Citation needed. I/we ran illumos zones for multitenant untrusted workloads for ...

tptacek · on Aug 3, 2022

I didn't give a statistic in this quote, so I won't cite one. Illumos Zones are shared-kernel isolation: all the tenants share a kernel attack surface. That's not sufficient for untrusted cotenants; any kernel LPE compromises the whole scheme. The kernel's attack surface is drastically larger than (say) the KVM attack surface.

bcantrill · on Aug 3, 2022

Well, it's not just the KVM attack surface -- it's KVM + QEMU, and there have emphatically been escapes. Yes, the shared kernel is an issue -- but so is a shared hypervisor or a shared CPU. It's a risk to be mitigated, and it's a gross exaggeration to say that it "isn't safe for multitenant untrusted workloads."

tptacek · on Aug 4, 2022

It's QEMU for you, or was at the time, but I'm not talking about what the right engineering decision is in 2015, I'm talking about what makes sense today, with memory-safe hypervisors.

For untrusted multitenant workloads in 2022, for arbitrary code and without a language-level sandbox, a shared-kernel workload isolation system might be malpractice. Again: you can easily rattle off the LPEs that would have broken a Linux shared-kernel scheme (of any realistic sort) over the last couple years.

Someone else dunked on you for a Joyent bug from a bunch of years ago. I didn't. Security researchers were dunking on shared-kernel isolation even back then, but it was a much harder decision back when the only alternative was expensive, memory-unsafe legacy hypervisors, and I would have had a hard time weighing guest escape vs kernel LPE back then too.

But this time and the last time we bounced off each other on this, we weren't talking about 2015; we're talking about today, when there are multiple memory-safe hypervisor options. I don't think it's an open question anymore.

bcantrill · on Aug 4, 2022

I don't think we're really comparing hardware virtualization to OS-based virtualization (we at Oxide run HW-based virt inside of OS-based virt so that's a bit of a false dichotomy to begin with), but rather whether or not it's "malpractice" (your term) to run a multitenant workload on illumos zones.
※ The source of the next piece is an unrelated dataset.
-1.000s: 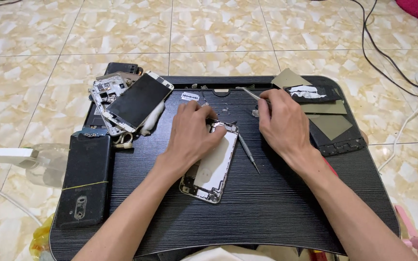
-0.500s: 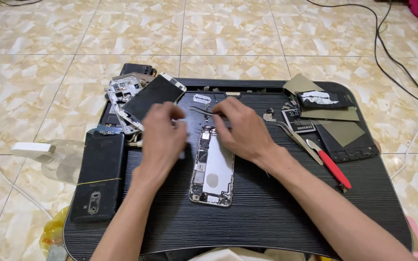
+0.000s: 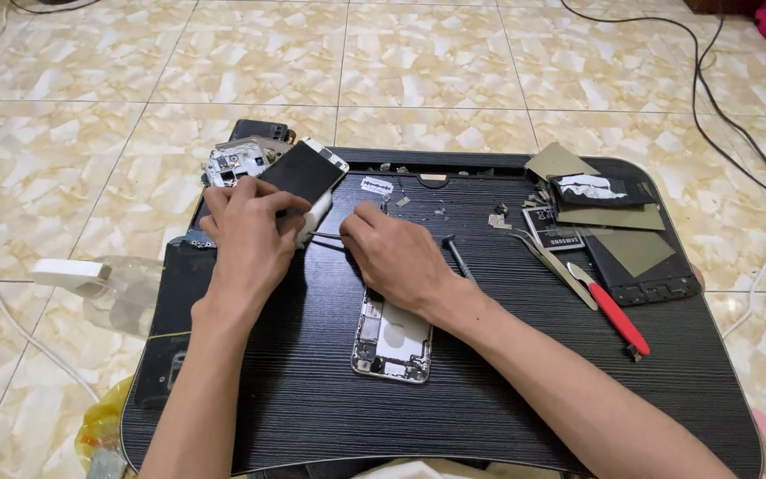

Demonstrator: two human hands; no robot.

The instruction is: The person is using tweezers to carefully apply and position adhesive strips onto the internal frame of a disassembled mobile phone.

And to be clear: we're not talking about Linux here; we're talking about illumos -- for which OS-based virtualization has an entirely different design center. (And indeed, a design center that was -- from the beginning -- designed for securing multitenant workloads.) So your experiences with Linux are of limited relevance here, frankly.

tptacek · on Aug 4, 2022

I'm happy to leave it here. I stand by the assessment I offered upthread. Cheers!

bcantrill · on Aug 4, 2022

To you as well!

psanford · on Aug 3, 2022

ZDI-16-464

bcantrill · on Aug 3, 2022

Yes, very familiar with that one! Not only is this one of the very few zone escapes over our years in production (responsibly disclosed, thankfully!), but the bug itself was introduced by yours truly -- and is part of what gave me religion on Rust. To be clear, my assertion was not that any particular body of software is invulnerable, but rather taking issue with the assertion that zones-based infrastructure "isn't safe for multitenant untrusted workloads"; we ran exactly that for a decade. I also very much stand by my assertion that Meltdown was a greater source of vulnerability than zones -- and if one wishes to assert that a shared kernel makes zones unsafe, than one also must say that a shared microprocessor is unsafe. For some folks, that will be a completely reasonable assertion, but for most, they will understand that a shared microprocessor -- past vulnerabilities aside -- can in fact be made safe for multitenant use.

tptacek · on Aug 4, 2022

I don't think you should have to apologize for a 2016 Joyent bug.

I also don't understand how you can coherently argue that people should have "religion about Rust", but also put their faith in C-language OS kernels any more than they have to.

Further, I don't understand how Meltdown helps your argument at all here, since both isolation strategies are susceptible. Memory safety also doesn't protect you from control-plane SSRF vulnerabilities, but you can immediately see why "control-plane SSRF vulnerabilities mean memory-safety is overrated" is a bogus argument.

bcantrill · on Aug 4, 2022

I'm not arguing that people should have religion about Rust -- merely explaining that this particular issue was central to my own internalization of some of the very subtle unsafety in C. In terms of Meltdown: I am saying that -- as a practical matter -- it was much more serious for us than the extraordinarily small number of vulnerabilities we have had in zones over the years.

tptacek · on Aug 4, 2022

People should have religion about minimizing the amount of memory-unsafe code in their attack surface.